Selon le rapport, le blocus naval imposé par les États-Unis aux ports contrôlés par le régime iranien a fortement réduit les exportations de pétrole, et le chargement de pétrole brut en provenance de ces ports a chuté d'environ 70 %.
Kpler indique que les exportations de pétrole brut du régime iranien ont chuté, passant d'une moyenne d'environ 1,85 million de barils par jour en mars à environ 567 000 barils par jour.

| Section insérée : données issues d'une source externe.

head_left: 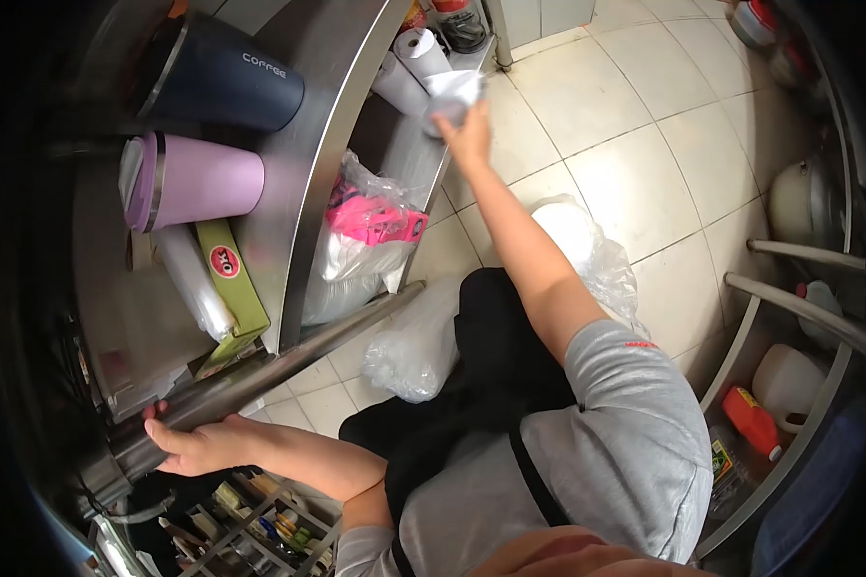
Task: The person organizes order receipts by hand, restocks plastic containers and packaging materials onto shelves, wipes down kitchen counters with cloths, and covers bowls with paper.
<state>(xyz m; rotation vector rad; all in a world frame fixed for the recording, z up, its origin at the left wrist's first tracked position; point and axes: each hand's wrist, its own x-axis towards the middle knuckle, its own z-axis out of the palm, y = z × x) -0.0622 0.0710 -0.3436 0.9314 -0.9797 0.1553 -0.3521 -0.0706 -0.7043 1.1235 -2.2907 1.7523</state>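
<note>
Head view: the right arm stretches straight to twelve o'clock, its blurred hand (pixel 468 140) at a pale item (pixel 455 100) beside the white rolls (pixel 421 56) on the lower shelf (pixel 416 154); whether it pinches or merely touches, I can't tell. The left forearm runs toward eight o'clock, fingers curled round the metal bar (pixel 303 362). Pink packaging (pixel 368 219) sits at eleven, the clear bag (pixel 412 351) nearer the lap.

one head-worn camera looks forward and down, close above left hand (pixel 200 447) and right hand (pixel 468 139).
</note>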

Parallèlement, le trafic maritime dans le détroit d'Ormuz est quasiment à l'arrêt, et la société signale n'avoir observé aucun pétrolier réussir à contourner le blocus naval américain dans la zone.
Bloomberg a écrit que si cette tendance se poursuit, le régime iranien pourrait être contraint, d'ici la mi-mai, de réduire sa production de pétrole de 1,5 million de barils supplémentaires par jour, même si, selon Goldman Sachs, il a déjà réduit sa production quotidienne de pétrole brut jusqu'à 2,5 millions de barils par jour.
Cependant, les répercussions financières de cette crise ne seront pas immédiates. Kpler souligne que les cargaisons de pétrole iranien mettent généralement environ deux mois pour atteindre les ports chinois, et que les acheteurs disposent ensuite de plusieurs mois supplémentaires pour régler leurs factures. Par conséquent, malgré la forte pression exercée sur les infrastructures pétrolières, l'impact total de cette crise sur les revenus du régime ne devrait se manifester que dans trois à quatre mois.